The cyber threat to energy systems is increasing because attacks are becoming more sophisticated and energy systems are becoming more vulnerable.
“We see organised crime increasingly moving into the digital space, and we see strategic geopolitical interests playing out in the digital space,” says Kristian Ruby, secretary-general of the European electricity industry association Eurelectric. “AI brings a whole new threat,” he adds. Essentially, every time an AI-powered attack is fought off by the authorities, it can be followed by a new attack which learns from the first and takes account of any defence systems set up since.
Much of this growing threat comes from the digitalisation of energy systems as they decarbonise. “The security of the digital layer becomes as important as the security of the physical grid,” wrote European transmission grid operators in a 2019 report.
Following the 2015 attack in Ukraine, grid operators restored power by sending in employees to control breakers manually rather than working from a digital operating system. Such an intervention would no longer be possible in the increasingly digital grids in western Europe and the US, suggest some observers.
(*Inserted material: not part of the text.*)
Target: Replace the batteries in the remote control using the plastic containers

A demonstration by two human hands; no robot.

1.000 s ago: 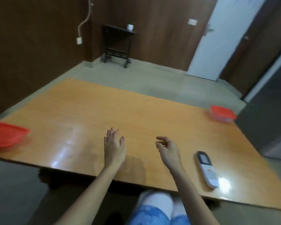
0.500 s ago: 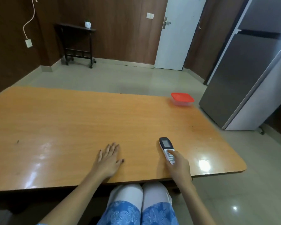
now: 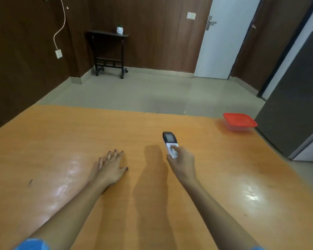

It is not only on a macro level that electricity systems are being digitalised: across the world, households are installing smart electricity meters and evermore complex Internet of Things (IoT) devices, all of which contain personal data that potential hackers would like to access. Ransomware attacks – such as the 2017 WannaCry attacks that compromised NHS data – are now a very real threat in the energy sector. Only here, as well as having private information held for ransom, there is the added threat of blackouts.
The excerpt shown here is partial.